» TASK REQUIREMENTS
The whole listing, apart from its images, should be restated word for word.

» DATA PROVIDED
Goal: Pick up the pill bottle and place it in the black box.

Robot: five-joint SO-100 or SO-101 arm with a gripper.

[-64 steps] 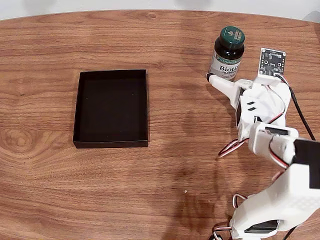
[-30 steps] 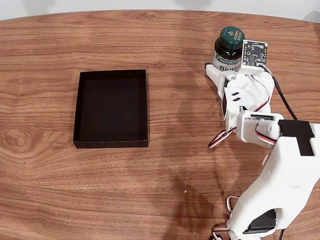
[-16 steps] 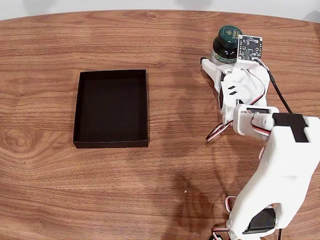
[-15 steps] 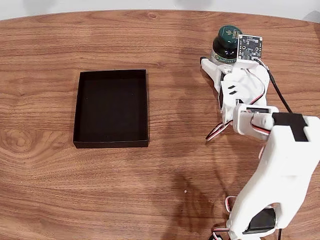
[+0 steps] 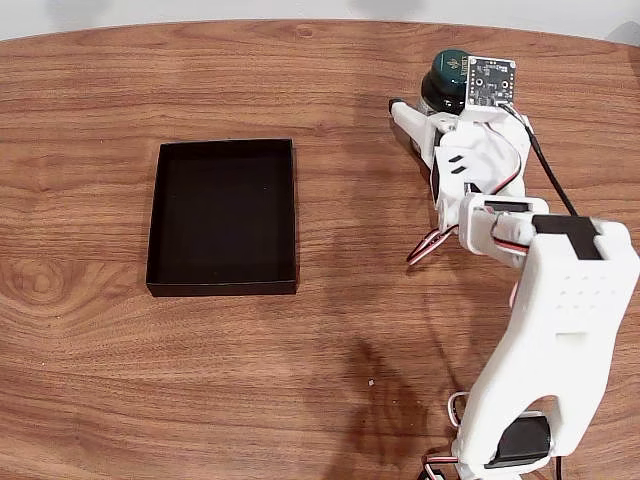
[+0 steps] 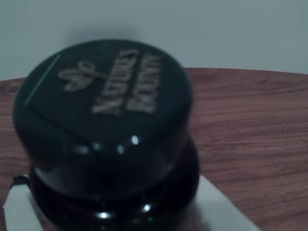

» SOLUTION
Goal: Pick up the pill bottle and place it in the black box.

Robot: five-joint SO-100 or SO-101 arm with a gripper.

[-64 steps] 
[-30 steps] 
[-16 steps] 
[-15 steps] 
[+0 steps] 
[+0 steps] 

The exercise has been carried out completely.